Saint-Martin, d’où vient ce nom ?

Comme Saint Martin de Tours est le patron de la Beauce, en France, il est juste qu’il ait un pied à terre dans la nouvelle Beauce, et je le nomme par la présente patron de la nouvelle mission qui s’appellera Saint-Martin de la Beauce. Vous aurez soin de l’annoncer aux intéressés et d’en faire mention fréquente dans les actes qui concerneront cette mission.

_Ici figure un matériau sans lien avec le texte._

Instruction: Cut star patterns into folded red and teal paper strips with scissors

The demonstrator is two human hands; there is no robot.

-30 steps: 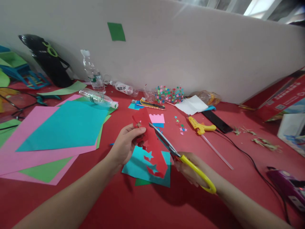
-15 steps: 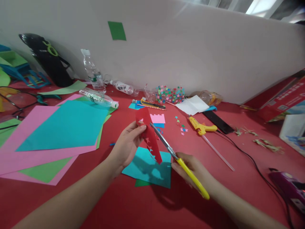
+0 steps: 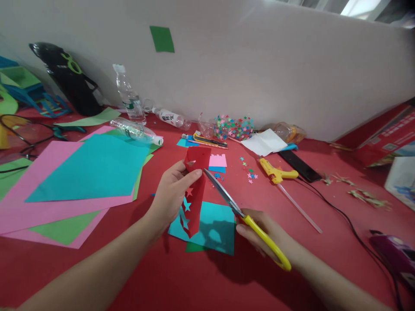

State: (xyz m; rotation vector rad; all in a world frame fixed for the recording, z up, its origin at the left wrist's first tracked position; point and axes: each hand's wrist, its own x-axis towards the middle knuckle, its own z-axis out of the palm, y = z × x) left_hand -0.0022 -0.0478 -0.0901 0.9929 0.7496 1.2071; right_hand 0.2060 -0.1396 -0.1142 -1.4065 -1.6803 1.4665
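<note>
Left hand pinches the red paper above the surface, long axis toward the far edge; right hand — grip closed round the scissors — aims their tips at its right edge, perhaps touching.

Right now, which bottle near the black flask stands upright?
The bottle just right of the flask; the bottle on the papers and the white-labelled bottle lie on their sides.
</note>
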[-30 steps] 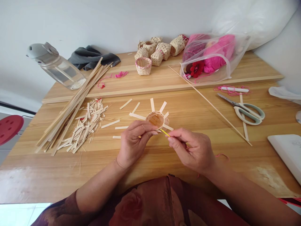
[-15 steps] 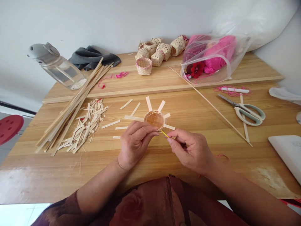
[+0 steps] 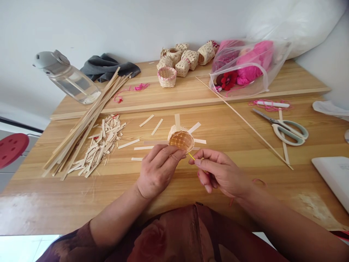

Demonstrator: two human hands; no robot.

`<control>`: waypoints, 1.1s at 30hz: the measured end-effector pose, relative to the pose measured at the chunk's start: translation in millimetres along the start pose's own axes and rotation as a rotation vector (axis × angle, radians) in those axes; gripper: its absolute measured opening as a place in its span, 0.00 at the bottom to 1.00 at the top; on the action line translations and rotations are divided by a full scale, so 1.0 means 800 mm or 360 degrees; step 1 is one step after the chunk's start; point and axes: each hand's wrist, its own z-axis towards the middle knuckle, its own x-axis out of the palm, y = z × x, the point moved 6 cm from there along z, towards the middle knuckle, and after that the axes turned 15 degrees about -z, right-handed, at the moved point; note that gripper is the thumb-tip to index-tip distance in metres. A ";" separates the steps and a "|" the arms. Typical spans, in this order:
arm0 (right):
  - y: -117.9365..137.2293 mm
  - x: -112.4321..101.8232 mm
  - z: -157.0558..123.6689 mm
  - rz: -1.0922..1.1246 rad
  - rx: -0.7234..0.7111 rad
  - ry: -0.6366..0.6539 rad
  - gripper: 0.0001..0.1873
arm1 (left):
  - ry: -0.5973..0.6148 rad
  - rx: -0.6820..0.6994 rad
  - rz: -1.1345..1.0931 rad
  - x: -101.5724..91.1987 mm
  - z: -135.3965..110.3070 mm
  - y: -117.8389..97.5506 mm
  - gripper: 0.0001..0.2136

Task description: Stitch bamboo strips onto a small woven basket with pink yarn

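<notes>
A small woven bamboo basket (image 3: 181,140) is tipped so its opening faces me, with flat strip ends (image 3: 194,127) sticking out around its rim. My left hand (image 3: 161,165) is closed on the near rim, fingers over the edge. Pinched between the thumb and forefinger of my right hand (image 3: 219,169) is a thin yellow needle (image 3: 191,156), its tip at the rim beside my left fingertips. The right hand's lower fingers are curled loosely. Where the tip meets the weave is too small to make out.
Cut strips (image 3: 128,143) and a scrap pile (image 3: 105,140) lie left, beside long strips (image 3: 87,123) and a bottle (image 3: 68,78). Scissors (image 3: 289,129) and a long thin strip (image 3: 240,118) lie right. Finished baskets (image 3: 167,77) and a yarn bag (image 3: 245,69) stand behind.
The basket has turned and tipped, showing more of its inside and outer wall. My right hand has shifted slightly with the needle, its lower fingers loosened. My left hand keeps its hold.
</notes>
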 end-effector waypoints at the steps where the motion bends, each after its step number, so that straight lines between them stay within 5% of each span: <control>1: 0.000 0.000 0.000 -0.0011 -0.0012 -0.0013 0.11 | -0.0001 -0.0007 0.0003 0.000 0.000 0.000 0.15; 8: 0.002 0.000 -0.001 -0.0082 -0.0109 -0.0084 0.12 | 0.0029 0.0028 0.0001 -0.001 -0.005 -0.002 0.17; 14: -0.007 0.005 -0.002 0.0169 0.0021 -0.0020 0.14 | 0.0148 0.0106 0.0067 -0.003 -0.008 -0.009 0.15; 24: -0.003 0.004 -0.002 -0.0012 -0.0082 -0.0107 0.14 | 0.0033 -0.0048 -0.0039 0.001 -0.004 0.000 0.16; 28: 0.009 -0.005 -0.008 -0.0224 -0.0172 -0.0207 0.14 | -0.0124 -0.0310 -0.0213 -0.002 0.004 0.015 0.08; 33: 0.016 -0.009 -0.012 -0.0402 -0.0229 -0.0347 0.13 | -0.0357 -0.1119 -0.1069 0.009 -0.007 0.049 0.05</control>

Extraits d’une lettre de Son Excellence le Cardinal Elzéar-Alexandre Taschereau au révérend Bernard Bernier, curé de Saint-Georges, en date du 2 janvier 1878.

 

Notre municipalité porte le nom de Saint-Martin à la mémoire d’un grand homme, saint Martin de Tours, patron de la Beauce en France. Mais qui était-il vraiment ?

 

Né à Sabaria vers 316 et fils d’une famille de militaires, saint Martin de Tours passa son enfance en France. C’est là qu’il découvrit l’Évangile. Il devint très tôt un passionné du vrai Dieu et voulut se faire moine. Toutefois, dans sa famille, on semblait préférer les mérites de la carrière militaire. Martin s’enrôla donc pour devenir officier. Soldat pendant quelques années, il conservait toujours ce goût inné pour les vertus divines. Un jour, il posa un geste humanitaire qui passa à l’histoire. Par un matin froid d’hiver, il aperçut à la porte d’une ville un pauvre homme replié sur lui-même, à moitié nu, qui grelottait de tous ses membres. Martin se souvenait des bonnes paroles de Jésus. Il arrêta donc son cheval, détacha son grand manteau et le coupa en deux avec son épée. Il tendit au misérable l’une des moitiés.

 

La nuit suivante, il fit un rêve merveilleux ; Jésus se tenait devant lui, vêtu de la moitié du manteau qu’il avait partagé. Ce rêve décida Martin à joindre l’Église de Dieu. Il reçut le baptême dans la nuit de Pâques de l’an 339. Refusant d’être soldat, il partit pour mener une vie de moine dans une petite cabane isolée. Les gens du voisinage remarquèrent qu’il passait de longues heures à prier. La région en fut rapidement mise au courant. Partout les gens se disaient : « Martin est un homme de Dieu, un saint ». Les mois et les années passèrent et, dans la ville de Tours, l’évêque du diocèse mourut. Qui lui succéderait ? Un seul nom vint aux lèvres des citoyens : Martin. Celui-ci hésita longuement mais accepta en 371. Il fit triompher le christianisme dans l’ouest de la Gaule en organisant les paroisses rurales et les monastères. Il continua de visiter les pauvres et les paysans des campagnes jusqu’en 397, année où la fatigue l’emporta au paradis.